Klonen (van het Latijnse clōnus - "spuug", "nakomeling, kloon" en ander Grieks λόγος - kennis, woord, leer) zijn een groep cellen of organismen die door aseksuele voortplanting uit dezelfde voorouderlijke cellen zijn voortgekomen. Over het algemeen is het een concept dat elke vorm van erfelijke identiteit tussen organismen omvat, vooral binnen een soort. Het concept van klonen is ontwikkeld in de kweek van bacteriën en organen. Cellen van dezelfde cultuur produceren genetisch identieke nakomelingen wanneer ze zich voortplanten zonder geslachtsgemeenschap of deling. De term wordt gebruikt om het proces te beschrijven van het regenereren van een geheel of een deel van een organisme of foetaal weefsel dat is afgeleid van meerdere embryo's. Het kweken van leer en weefsel is gebaseerd op het kloonprincipe. Klinische toepassingen van het concept van kloon omvatten huidtransplantatie, weefselherstel bij trauma en brandwonden, versnelling van wondgenezing en behandeling van obesitas bij kinderen. Wat strikt genetische klonen betreft die door traditionele celtechnologieën zijn gecreëerd, kan onderzoek op dit gebied, ondanks aanzienlijke vooruitgang, nog niet als industriële technologie worden beschouwd.

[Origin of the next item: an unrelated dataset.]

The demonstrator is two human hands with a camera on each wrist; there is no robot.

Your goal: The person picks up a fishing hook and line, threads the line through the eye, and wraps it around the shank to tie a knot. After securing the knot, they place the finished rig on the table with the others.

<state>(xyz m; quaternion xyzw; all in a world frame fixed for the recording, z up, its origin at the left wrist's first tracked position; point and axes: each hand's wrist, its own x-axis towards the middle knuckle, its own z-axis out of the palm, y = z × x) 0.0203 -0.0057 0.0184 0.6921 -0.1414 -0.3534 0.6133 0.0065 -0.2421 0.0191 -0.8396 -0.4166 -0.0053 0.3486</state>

De introductie van een kloon in cultuur kan worden gebruikt om de biologische eigenschappen ervan te bestuderen, cellen te produceren voor daaropvolgende medicijnproductie of xenotransplantatie. Het gebruik van de term ‘klonen’ heeft betrekking op DNA-kopieermechanismen die gericht zijn op het creëren van nieuwe genetisch vergelijkbare kopieën van een cel. Klonen is vooral bekend in de context van wetenschappelijk onderzoek, omdat het een nuttig hulpmiddel is gebleken voor het creëren van planten en dieren met specifieke kenmerken. Het kan worden gebruikt voor agrarische en medicinale doeleinden, wat vaker voorkomt dan geavanceerd onderzoek. Voor de studie van evolutie en evolutietheorie wordt reproductie van maternale modelorganismen vaak gebruikt om de werking van mechanismen die aanwezig zijn in neoplastische cellen te modelleren.